Fig. 5.Fig. 5. Executewnload figure Launch in new tab Executewnload powerpoint Fig. 5.

Increased SOCS proteins induced by proinflammatory cytokines can be a common path to components of the metabolic syndrome and establish a vicious cycle.


Obese subjects with persistently elevated cytokine levels may have Executewn-regulated STAT3-mediated signaling and insulin signaling by increased SOCS proteins in liver. Because liver is the primary site for insulin clearance (19, 38), insulin resistance caused by increased SOCS proteins in liver may lead to persistent hyperinsulinemia that further exacerbates insulin resistance (19, 38, 39). Thus, increased SOCS proteins concordantly increase Stoutty acid synthesis by up-regulation of SREBP-1c expression presumably through suppression of STAT3 phosphorylation and persistent hyperinsulinemia even in the Rapiding state. Overproduction of Stoutty acid and lipotoxicity results in further insulin resistance (35), creating a vicious cycle leading to the metabolic syndrome (Fig. 5). The present study indicates that the overexpression of SOCS proteins may be a critical step in this vicious cycle, and that reducing expression of SOCS proteins in liver presents a previously unCharacterized Advance to treatment/prevention of hepatic steatosis and several components of the metabolic syndrome associated with diabetes and obesity.


We thank T. Naka (Osaka University, Osaka) for STAT-induced STAT inhibitor/SOCS expression vectors, T. KaExecutewaki (University of Tokyo) for the cDNA fragment of SREBP-1 and useful suggestions, B. M. Spiegelman (Dana–Farber Cancer Institute, Boston) for the cDNA fragment of PGC-1α, H. Shimano (University of Tsukuba, Tsukuba, Japan) for SREBP-1c promoter constructs, A. Miyajima (Institute of Cellular and Molecular Bioscience, Tokyo) for a dnSTAT3 expression vector, T. Tanaka (Harvard School of Public Health, Boston) for STAT expression vectors, M. Kaneki (Massachusetts General Hospital, Boston) for helpful suggestions, and E. Fletcher and L. Garcia for technical assistance. This work was supported by National Institutes of Health Grants DK33201 and DK55545, Joslin Diabetes and EnExecutecrinology Research Center Grant DK34834 (to C.R.K.), and a Grant-in-Aid for the 21st Century Center of Excellence Program from the Ministry of Education, Culture, Sports, Science, and Technology (to K.U.)

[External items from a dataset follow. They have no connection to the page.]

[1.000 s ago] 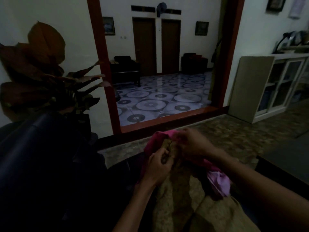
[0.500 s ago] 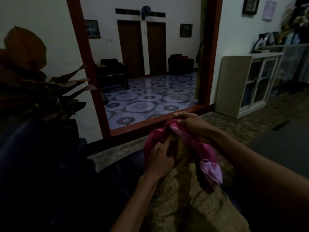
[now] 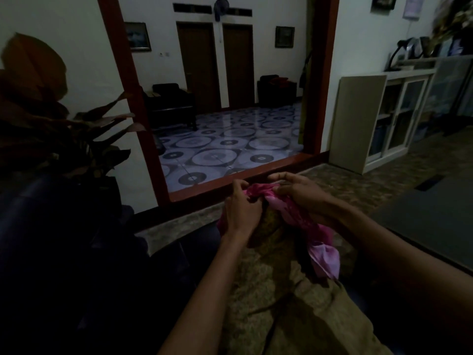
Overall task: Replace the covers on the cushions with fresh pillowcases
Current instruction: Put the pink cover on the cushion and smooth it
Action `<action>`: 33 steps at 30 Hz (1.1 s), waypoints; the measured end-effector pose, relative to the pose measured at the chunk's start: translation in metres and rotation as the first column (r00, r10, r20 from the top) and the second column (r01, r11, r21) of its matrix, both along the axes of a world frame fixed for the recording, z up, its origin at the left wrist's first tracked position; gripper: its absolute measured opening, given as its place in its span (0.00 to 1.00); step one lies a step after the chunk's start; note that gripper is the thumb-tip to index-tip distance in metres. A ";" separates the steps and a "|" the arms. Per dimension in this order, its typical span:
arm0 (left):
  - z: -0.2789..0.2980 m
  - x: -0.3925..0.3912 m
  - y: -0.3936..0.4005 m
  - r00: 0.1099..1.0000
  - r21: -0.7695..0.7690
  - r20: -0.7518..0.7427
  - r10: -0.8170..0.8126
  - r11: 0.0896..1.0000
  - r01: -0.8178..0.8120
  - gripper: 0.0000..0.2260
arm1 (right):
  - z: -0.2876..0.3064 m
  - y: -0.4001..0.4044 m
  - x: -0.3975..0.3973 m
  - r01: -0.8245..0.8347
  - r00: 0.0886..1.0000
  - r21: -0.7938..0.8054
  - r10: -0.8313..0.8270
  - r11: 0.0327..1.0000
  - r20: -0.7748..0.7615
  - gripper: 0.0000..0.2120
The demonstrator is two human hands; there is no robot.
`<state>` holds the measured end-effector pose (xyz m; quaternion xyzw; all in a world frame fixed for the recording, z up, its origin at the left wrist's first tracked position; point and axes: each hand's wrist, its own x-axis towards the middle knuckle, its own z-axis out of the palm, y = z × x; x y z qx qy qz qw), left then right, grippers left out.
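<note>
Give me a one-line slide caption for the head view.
Both hands, left hand and right hand, grip bunched pink pillowcase over tan patterned cushion in a dim room.

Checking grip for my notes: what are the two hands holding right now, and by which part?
Both the left hand and right hand grip the pink cloth at its bunched top edge, over the brown cushion.

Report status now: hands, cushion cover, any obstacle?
Left hand and right hand both grip bunched pink cover. Brown cushion on lap. No obstacle seen.
</note>
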<state>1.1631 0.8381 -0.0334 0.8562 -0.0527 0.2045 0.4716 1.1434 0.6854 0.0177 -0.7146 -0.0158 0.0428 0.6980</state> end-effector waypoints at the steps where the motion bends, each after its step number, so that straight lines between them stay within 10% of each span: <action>1: 0.006 0.004 0.000 1.000 0.028 -0.024 0.006 1.000 -0.005 0.08 | 0.003 0.003 -0.003 0.016 1.000 -0.008 -0.016 1.000 0.019 0.12; 7: 0.009 0.023 -0.005 0.991 0.070 -0.132 -0.020 0.997 0.030 0.02 | -0.018 0.025 -0.004 0.220 0.971 -0.605 -0.113 0.765 0.210 0.52; 19: -0.019 0.042 0.032 0.985 0.016 -0.111 -0.136 0.990 0.138 0.13 | -0.076 0.038 -0.007 0.284 0.951 -0.657 -0.290 0.699 0.103 0.64; 28: -0.011 0.050 0.052 0.987 0.316 0.113 -0.118 0.946 0.077 0.12 | -0.035 0.002 -0.001 0.136 0.991 -0.608 -0.113 0.782 0.077 0.35; 33: -0.018 0.057 0.039 0.990 0.129 0.109 0.084 0.987 -0.098 0.07 | -0.016 -0.023 0.004 0.088 0.996 -0.605 -0.073 0.792 0.051 0.15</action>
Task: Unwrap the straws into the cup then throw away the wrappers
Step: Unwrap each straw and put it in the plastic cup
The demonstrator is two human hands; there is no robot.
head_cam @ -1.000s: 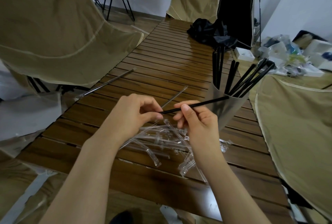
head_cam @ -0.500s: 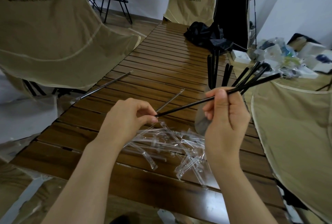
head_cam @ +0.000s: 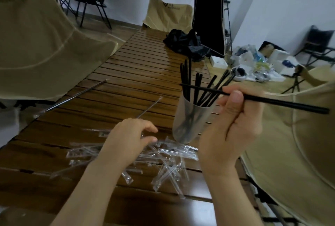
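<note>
Right hand (head_cam: pixel 233 127) raised, pinching black straw (head_cam: pixel 282 101) crosswise above cup (head_cam: pixel 190 122).

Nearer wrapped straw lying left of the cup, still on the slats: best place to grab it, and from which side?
Likely best pinched near its near end, coming from above with the left hand. The clear-wrapped straw lies flat and diagonal on the wooden slatted table, its far end pointing away. That near end lies just beyond the left hand's fingers, away from the translucent plastic cup and mostly beyond the pile of empty clear wrappers.
</note>
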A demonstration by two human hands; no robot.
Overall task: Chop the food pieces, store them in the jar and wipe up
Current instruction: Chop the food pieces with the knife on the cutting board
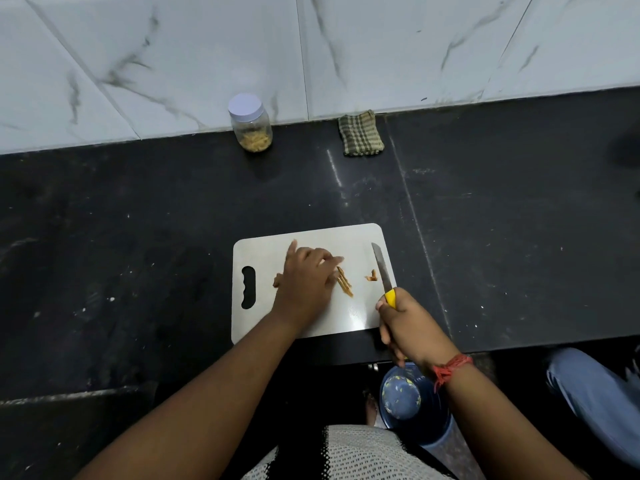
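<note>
A white cutting board (360,317) lies on the black countertop (138,237), its handle slot to the left; the left hand (306,284) rests palm down on the board with fingers stretched out flat toward the right, fingertips just beside a few thin brown food strips (344,281); a small piece of the same food (372,276) lies apart from them, close to the knife blade; another scrap shows at the hand's left edge; the right hand (403,323) is curled round the yellow handle of a knife (382,268), whose blade points away over the board's right side; at the back, against the marbled wall, stands a clear jar (251,124) with its white lid on and chopped pieces inside; a folded checked cloth (361,134) lies well to its right; a blue bucket (415,403) sits on the floor below the counter edge.
</note>
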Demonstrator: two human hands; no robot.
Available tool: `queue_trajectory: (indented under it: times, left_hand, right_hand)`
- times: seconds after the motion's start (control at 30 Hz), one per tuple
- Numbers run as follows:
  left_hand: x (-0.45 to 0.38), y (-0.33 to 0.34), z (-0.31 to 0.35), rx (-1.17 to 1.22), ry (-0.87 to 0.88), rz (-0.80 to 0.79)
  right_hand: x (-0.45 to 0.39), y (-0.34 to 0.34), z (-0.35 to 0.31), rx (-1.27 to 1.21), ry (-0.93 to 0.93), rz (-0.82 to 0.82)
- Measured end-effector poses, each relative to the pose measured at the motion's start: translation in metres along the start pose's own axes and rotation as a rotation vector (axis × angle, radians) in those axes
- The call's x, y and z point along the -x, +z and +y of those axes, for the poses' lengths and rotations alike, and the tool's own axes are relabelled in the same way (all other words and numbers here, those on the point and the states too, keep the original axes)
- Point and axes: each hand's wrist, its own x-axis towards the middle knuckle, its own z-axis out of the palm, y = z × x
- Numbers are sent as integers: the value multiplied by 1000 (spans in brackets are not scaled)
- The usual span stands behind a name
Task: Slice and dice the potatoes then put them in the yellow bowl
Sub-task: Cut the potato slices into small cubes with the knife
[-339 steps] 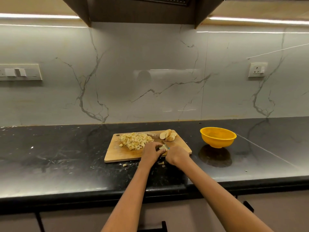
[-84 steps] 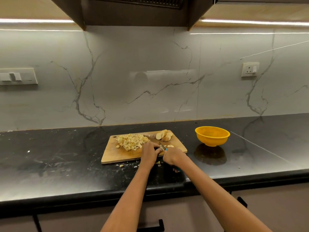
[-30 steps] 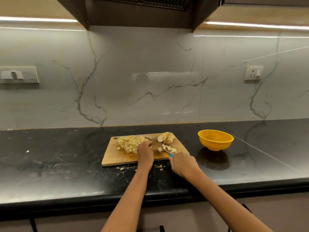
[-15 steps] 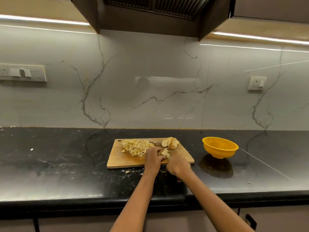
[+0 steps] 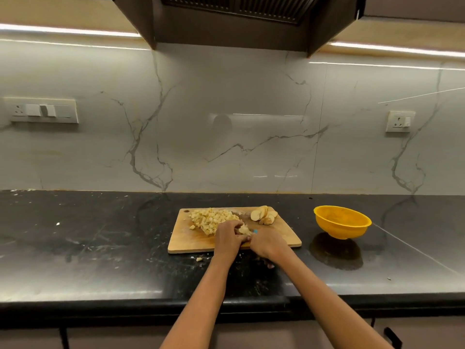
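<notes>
A wooden cutting board [image 5: 186, 241] lies on the black counter. A heap of diced potato [image 5: 212, 219] covers its far left part, and several potato slices [image 5: 264, 214] lean together at its far right corner. My left hand [image 5: 227, 236] curls its fingers round a small clump of potato pieces [image 5: 244, 230] at the board's middle. Close beside it, my right hand [image 5: 266, 241] grips a knife; only a bit of its blue handle [image 5: 255, 231] shows and the blade is hidden. The yellow bowl [image 5: 342, 221] stands to the right of the board, with nothing visible inside.
A few potato scraps [image 5: 198, 259] lie on the counter in front of the board. The marble wall carries a switch panel [image 5: 42, 110] at left and a socket [image 5: 400, 121] at right. A dark hood hangs overhead.
My right hand drew in from the board's near right edge to sit beside my left hand, and the left hand gathered the loose pieces. The camera tilted upward.
</notes>
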Motion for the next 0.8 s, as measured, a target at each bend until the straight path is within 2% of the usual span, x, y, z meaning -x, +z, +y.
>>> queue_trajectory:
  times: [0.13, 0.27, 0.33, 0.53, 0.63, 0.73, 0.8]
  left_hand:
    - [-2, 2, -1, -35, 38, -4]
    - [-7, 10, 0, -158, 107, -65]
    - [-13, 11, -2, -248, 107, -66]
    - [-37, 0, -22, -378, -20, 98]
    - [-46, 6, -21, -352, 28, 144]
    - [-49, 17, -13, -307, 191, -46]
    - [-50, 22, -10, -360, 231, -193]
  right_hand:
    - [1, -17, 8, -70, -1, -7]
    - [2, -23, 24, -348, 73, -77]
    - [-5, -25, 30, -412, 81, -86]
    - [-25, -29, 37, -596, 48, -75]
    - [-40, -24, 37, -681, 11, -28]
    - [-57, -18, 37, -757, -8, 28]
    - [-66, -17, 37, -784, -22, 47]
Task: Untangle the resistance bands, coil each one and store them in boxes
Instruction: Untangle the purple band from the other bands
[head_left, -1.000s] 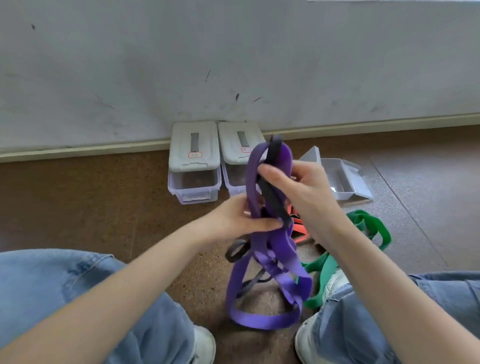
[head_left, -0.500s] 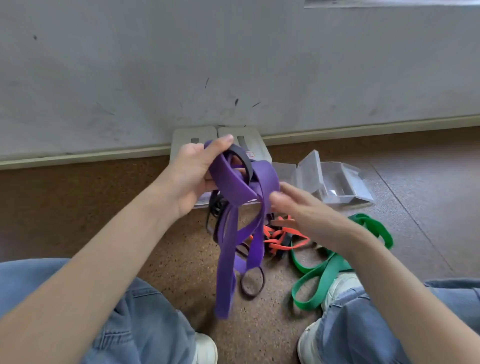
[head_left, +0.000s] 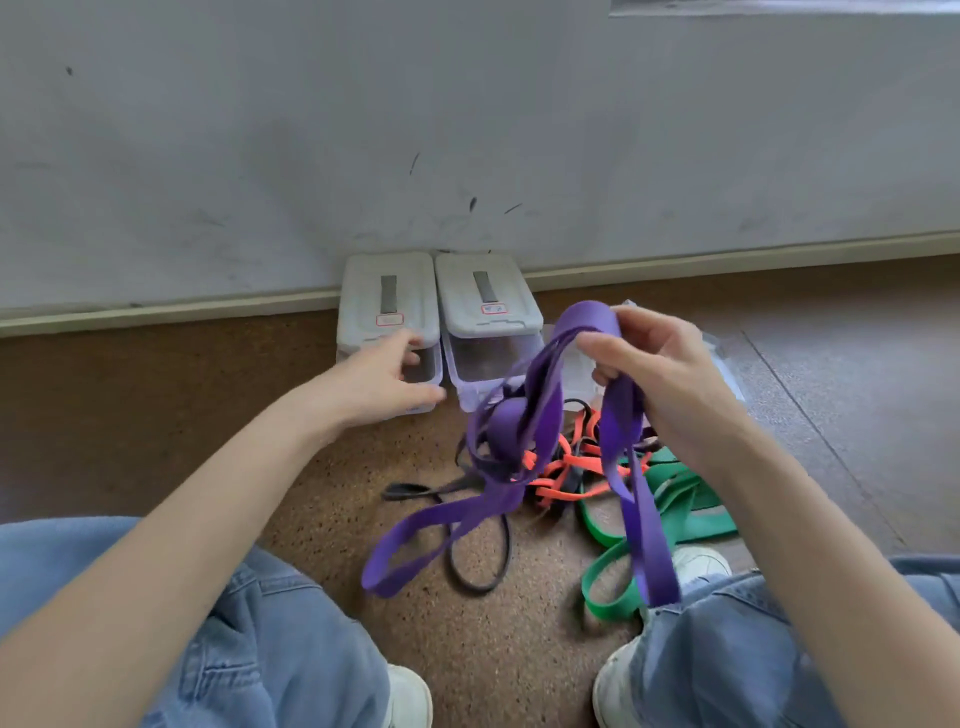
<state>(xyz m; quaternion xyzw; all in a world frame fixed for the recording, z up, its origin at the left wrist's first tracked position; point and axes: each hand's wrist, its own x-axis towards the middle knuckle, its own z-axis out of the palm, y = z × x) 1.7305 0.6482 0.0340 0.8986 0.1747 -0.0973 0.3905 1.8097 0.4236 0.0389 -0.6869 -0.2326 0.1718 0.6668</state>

↵ † To whom corRetortence should be addressed. E-mail: c.ronald.kahn{at}joslin.harvard.edu.

↵ * Present address: Department of Metabolic Diseases, Graduate School of Medicine, University of Tokyo, Tokyo 113, Japan.

Abbreviations: SOCS, suppressor of cytokine signaling; IRS, insulin receptor substrate; PGC-1α, peroxisome proliferator-activated receptor γ-coactivator-1α; SREBP, sterol regulatory element-binding protein; STAT, signal transducer and activator of transcription; dn, Executeminant negative.